Significant terms aggregation

One of the aggregations introduced after the release of Elasticsearch 1.0 is the significant_terms aggregation that we can use starting from release 1.1. It allows us to get the terms that are relevant and probably the most significant for a given query. The good thing is that it doesn't only show the top terms from the results of the given query, but also shows the one that seems to be the most important one.

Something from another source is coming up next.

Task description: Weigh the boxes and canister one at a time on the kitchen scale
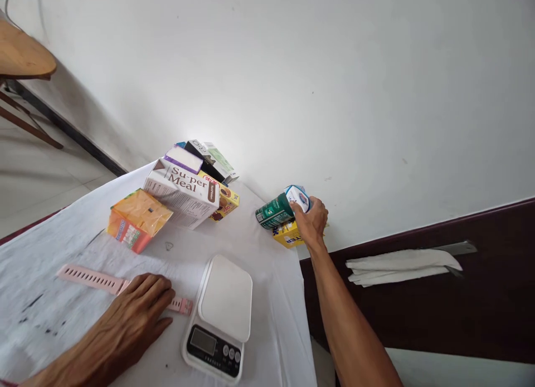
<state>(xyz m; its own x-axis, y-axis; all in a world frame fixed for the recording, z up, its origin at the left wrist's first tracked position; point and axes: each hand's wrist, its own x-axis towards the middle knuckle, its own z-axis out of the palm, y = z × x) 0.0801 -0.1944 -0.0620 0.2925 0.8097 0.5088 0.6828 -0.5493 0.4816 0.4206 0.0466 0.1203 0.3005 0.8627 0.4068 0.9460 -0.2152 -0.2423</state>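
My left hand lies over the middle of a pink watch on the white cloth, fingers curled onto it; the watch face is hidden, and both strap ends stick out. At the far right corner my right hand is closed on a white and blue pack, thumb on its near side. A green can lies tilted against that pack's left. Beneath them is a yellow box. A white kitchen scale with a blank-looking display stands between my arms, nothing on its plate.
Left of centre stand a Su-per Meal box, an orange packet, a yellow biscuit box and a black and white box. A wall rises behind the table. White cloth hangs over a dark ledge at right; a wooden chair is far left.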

The use cases for this aggregation type can vary from finding the most troublesome server working in your application environment to suggesting nicknames from the text. Whenever Elasticsearch can see a significant change in the popularity of a term, such a term is a candidate for being significant.

Note

Please remember that the significant_terms aggregation is marked as experimental and can change or even be removed in the future versions of Elasticsearch.

An example

The best way to describe the significant_terms aggregation type will be through an example. Let's start with indexing 12 simple documents, which represent reviews of work done by interns (commands are also provided in a significant.sh script for easier execution on Linux-based systems):

curl -XPOST 'localhost:9200/interns/review/1' -d '{"intern" :  "Richard", "grade" : "bad", "type" : "grade"}'
curl -XPOST 'localhost:9200/interns/review/2' -d '{"intern" : "Ralf",  "grade" : "perfect", "type" : "grade"}'
curl -XPOST 'localhost:9200/interns/review/3' -d '{"intern" :  "Richard", "grade" : "bad", "type" : "grade"}'
curl -XPOST 'localhost:9200/interns/review/4' -d '{"intern" :  "Richard", "grade" : "bad", "type" : "review"}'
curl -XPOST 'localhost:9200/interns/review/5' -d '{"intern" :  "Richard", "grade" : "good", "type" : "grade"}'
curl -XPOST 'localhost:9200/interns/review/6' -d '{"intern" : "Ralf",  "grade" : "good", "type" : "grade"}'
curl -XPOST 'localhost:9200/interns/review/7' -d '{"intern" : "Ralf",  "grade" : "perfect", "type" : "review"}'
curl -XPOST 'localhost:9200/interns/review/8' -d '{"intern" :  "Richard", "grade" : "medium", "type" : "review"}'
curl -XPOST 'localhost:9200/interns/review/9' -d '{"intern" :  "Monica", "grade" : "medium", "type" : "grade"}'
curl -XPOST 'localhost:9200/interns/review/10' -d '{"intern" :  "Monica", "grade" : "medium", "type" : "grade"}'
curl -XPOST 'localhost:9200/interns/review/11' -d '{"intern" :  "Ralf", "grade" : "good", "type" : "grade"}'
curl -XPOST 'localhost:9200/interns/review/12' -d '{"intern" :  "Ralf", "grade" : "good", "type" : "grade"}'

Of course, to show the real power of the significant_terms aggregation, we should use a way larger dataset. However, for the purpose of this book, we will concentrate on this example, so it is easier to illustrate how this aggregation works.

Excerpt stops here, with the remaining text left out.